Les cheveux de Rédalga, pareils à la saison, rutilaient de la même façon que les bois couleurs d’incendie.

Cette torche vivante se promenait parmi les ors multiples de la nature en décomposition. Parfois, une idée passait. Rédalga revenait vers son amant toujours penché sur son marbre, pour lui montrer le collier rouge de grains de sorbier ou la couronne de grappes noires de sureau dont elle s’était ornée.

Il voyait venir à lui, du fond de l’automne flammée, cette bacchante silencieuse dont la chevelure coiffée de luisantes baies copiait tous les tons des feuillages défunts.

— Oh ! que tu es belle ! s’écriait-il, enthousiasmé par la poésie de cette apparition.

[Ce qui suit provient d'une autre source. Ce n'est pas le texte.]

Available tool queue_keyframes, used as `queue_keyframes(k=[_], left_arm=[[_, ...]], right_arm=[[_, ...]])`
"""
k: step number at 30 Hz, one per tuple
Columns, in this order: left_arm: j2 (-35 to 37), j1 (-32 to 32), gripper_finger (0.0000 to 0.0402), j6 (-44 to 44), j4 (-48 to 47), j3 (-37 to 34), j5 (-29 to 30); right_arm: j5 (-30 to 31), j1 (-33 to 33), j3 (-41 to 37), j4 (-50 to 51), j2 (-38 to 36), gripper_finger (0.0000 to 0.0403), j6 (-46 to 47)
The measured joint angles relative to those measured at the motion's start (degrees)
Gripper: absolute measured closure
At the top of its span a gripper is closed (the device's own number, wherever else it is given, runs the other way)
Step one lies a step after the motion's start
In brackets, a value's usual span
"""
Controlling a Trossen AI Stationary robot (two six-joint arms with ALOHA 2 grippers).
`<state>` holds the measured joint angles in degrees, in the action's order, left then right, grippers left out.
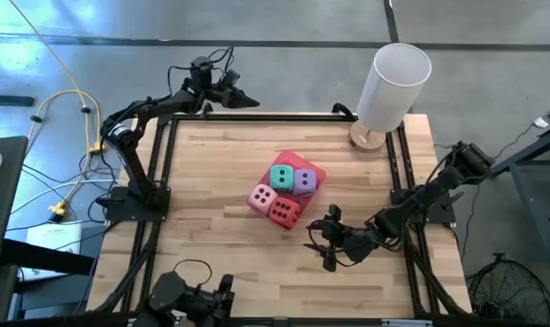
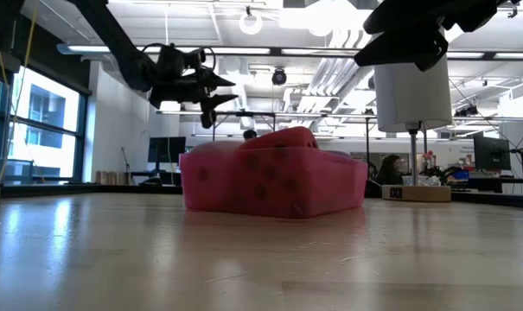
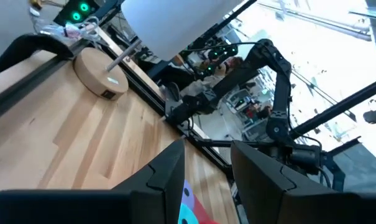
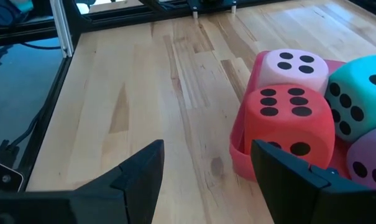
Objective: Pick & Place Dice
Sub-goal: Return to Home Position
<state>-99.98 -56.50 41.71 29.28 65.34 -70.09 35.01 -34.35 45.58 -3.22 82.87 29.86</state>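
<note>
Four dice sit packed together in a pink tray [image 1: 316,169] at the table's middle: teal [image 1: 281,175], purple [image 1: 305,181], pale pink [image 1: 262,197] and red [image 1: 285,212]. My right gripper [image 1: 316,243] hovers just near-right of the tray and points at it. It is open with nothing between its fingers, and its wrist view shows the red die [image 4: 290,118] close ahead. My left gripper [image 1: 255,100] hangs high over the table's far edge, left of centre. It points level, is open and holds nothing [image 3: 206,149].
A lamp with a tall white shade [image 1: 395,84] and a round wooden base [image 1: 369,137] stands at the far right corner. Black frame rails [image 1: 165,173] run along the table's sides. Bare wood lies left of the tray and toward the near edge.
</note>
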Motion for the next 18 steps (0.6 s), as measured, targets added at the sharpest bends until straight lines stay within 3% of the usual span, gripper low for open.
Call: queue_keyframes(k=[10, 18], left_arm=[[-2.8, -1.3, 0.0275, -0.1, -0.4, 0.0, -3.8], [-7.3, -2.6, 0.0275, -2.5, 0.7, 0.0, -3.2]], right_arm=[[0.0, 0.0, 0.0, 0.0, 0.0, 0.0170, 2.0], [0.0, 0.0, 0.0, 0.0, 0.0, 0.0170, 3.1]])
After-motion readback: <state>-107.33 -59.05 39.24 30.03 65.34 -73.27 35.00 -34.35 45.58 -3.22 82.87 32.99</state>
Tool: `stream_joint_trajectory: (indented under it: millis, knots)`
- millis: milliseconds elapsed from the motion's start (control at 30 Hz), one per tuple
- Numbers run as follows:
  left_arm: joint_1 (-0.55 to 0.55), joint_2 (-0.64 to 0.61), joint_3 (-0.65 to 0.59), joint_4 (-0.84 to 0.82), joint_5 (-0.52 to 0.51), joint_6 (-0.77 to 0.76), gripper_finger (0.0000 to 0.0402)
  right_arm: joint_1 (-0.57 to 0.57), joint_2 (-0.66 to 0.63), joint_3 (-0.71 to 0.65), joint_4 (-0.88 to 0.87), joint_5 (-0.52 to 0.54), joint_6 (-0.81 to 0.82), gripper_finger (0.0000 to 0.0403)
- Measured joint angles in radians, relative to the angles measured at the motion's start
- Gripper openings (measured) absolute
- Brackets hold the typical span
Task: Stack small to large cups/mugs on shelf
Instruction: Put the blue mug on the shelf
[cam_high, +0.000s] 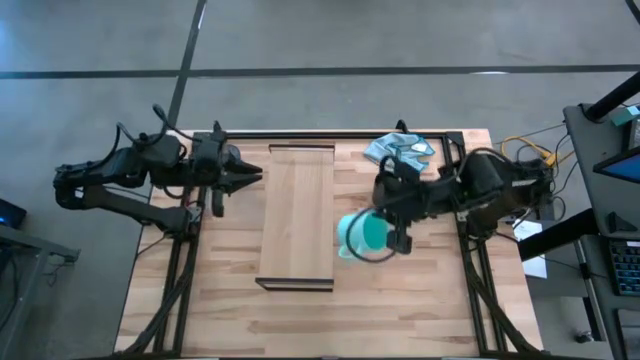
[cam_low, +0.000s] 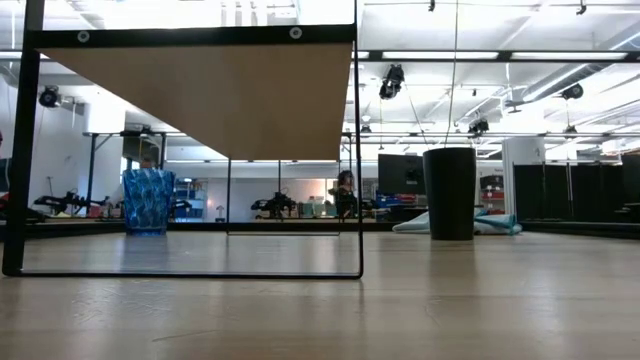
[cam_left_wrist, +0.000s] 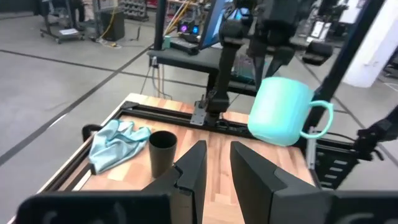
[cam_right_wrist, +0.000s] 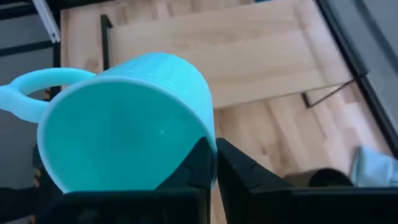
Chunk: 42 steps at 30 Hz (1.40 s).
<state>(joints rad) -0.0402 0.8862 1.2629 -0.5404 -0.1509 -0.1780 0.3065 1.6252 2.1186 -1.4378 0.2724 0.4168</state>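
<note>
The turquoise mug (cam_high: 362, 235) hangs in my right gripper (cam_high: 392, 236), above the table just right of the pale wooden shelf (cam_high: 297, 215); it also shows in the left wrist view (cam_left_wrist: 283, 112). The shelf stands raised on a thin dark frame (cam_low: 357, 150). The black cup (cam_low: 450, 192) stands upright on the table beside the light blue cloth (cam_left_wrist: 115, 144). The dark blue cup (cam_low: 148, 201) stands upright on the table and is hidden in the high view. My left gripper (cam_high: 252, 175) is open and empty at the shelf's left side. My right gripper holds the mug by its rim (cam_right_wrist: 210, 144), on the side away from the handle (cam_right_wrist: 31, 90). One finger is inside the mug and one outside the wall. The fingers come from above. The mug is lifted clear and tilted, its mouth toward the wrist.
The light blue cloth (cam_high: 400, 150) lies at the table's far right corner. Dark frame rails (cam_high: 470, 250) run along the table's sides. Bare tabletop (cam_high: 330, 320) lies near the front edge.
</note>
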Motion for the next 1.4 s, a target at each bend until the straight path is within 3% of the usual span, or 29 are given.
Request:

Elle repartait heureuse. Et, de loin, il la suivait longtemps des yeux.

Les mauvais rêves étaient passés.

Il n’y avait plus d’heures dangereuses au cours des journées. Calmée et douce, elle vivait à côté de lui, tendrement, sans jamais le gêner dans son travail, ne demandant rien, ne semblant désirer que ce qu’il lui donnait.

Ses nervosités morbides complètement disparues la laissaient plus belle et comme rajeunie.

Levés moins tard que les premiers temps de leur séjour, ils descendaient dans le parc vers dix heures. Jude empoignait sa gouge, sa rondelle ou sa râpe et reprenait le modèle de sa fontaine ; enfin sortie des limbes. C’était le moment, pour Rédalga, des grands jeux avec le chien. À travers le parc, tout en entraînant la lourde bête grise, elle allait à la découverte de l’automne.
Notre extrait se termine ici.